╔══
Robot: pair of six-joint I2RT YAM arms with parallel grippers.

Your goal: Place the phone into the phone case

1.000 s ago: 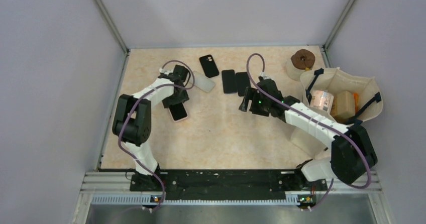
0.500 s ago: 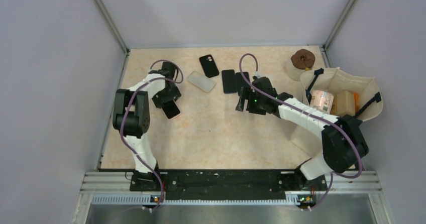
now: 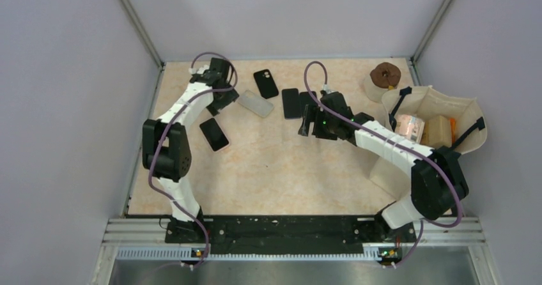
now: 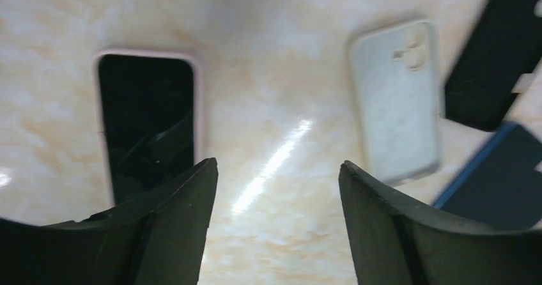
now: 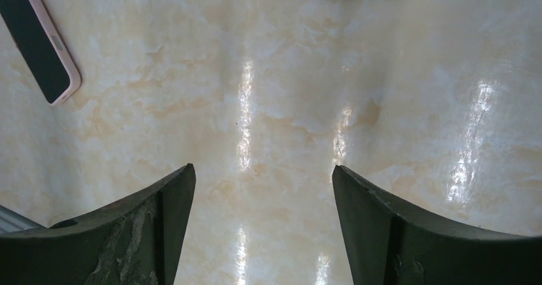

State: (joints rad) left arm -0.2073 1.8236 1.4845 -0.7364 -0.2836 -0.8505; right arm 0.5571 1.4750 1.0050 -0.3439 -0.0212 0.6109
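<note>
Holds nothing in the left hand [image 4: 278, 170], spread wide above the beige marbled counter [image 4: 281, 106], placed so the black phone with the pale pink rim [image 4: 147, 122], flat and screen up, and the frosted white phone case [image 4: 397, 100] both stay in sight. Seems already cased, going by that rim, though hard to confirm. Carries the right hand [image 5: 262, 173] equally wide and empty over bare marble, with free room beside both flat edges for a low approach.
</note>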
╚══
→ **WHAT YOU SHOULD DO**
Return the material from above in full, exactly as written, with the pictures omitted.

→ **SOLUTION FOR THIS EXERCISE**
Robot: pair of six-joint I2RT YAM arms with parallel grippers.

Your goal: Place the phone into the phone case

1.000 s ago: 
0.500 s ago: 
now: 
now: 
now: 

State: (joints rad) left arm -0.2073 1.8236 1.4845 -0.7364 -0.2836 -0.8505; right arm 0.5571 1.4750 1.0050 -0.3439 -0.0212 0.6109
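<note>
Holds nothing in the left hand [image 4: 278, 170], spread wide above the beige marbled counter [image 4: 281, 106], placed so the black phone with the pale pink rim [image 4: 147, 122], flat and screen up, and the frosted white phone case [image 4: 397, 100] both stay in sight. Seems already cased, going by that rim, though hard to confirm. Carries the right hand [image 5: 262, 173] equally wide and empty over bare marble, with free room beside both flat edges for a low approach.
</note>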

The reply is now complete.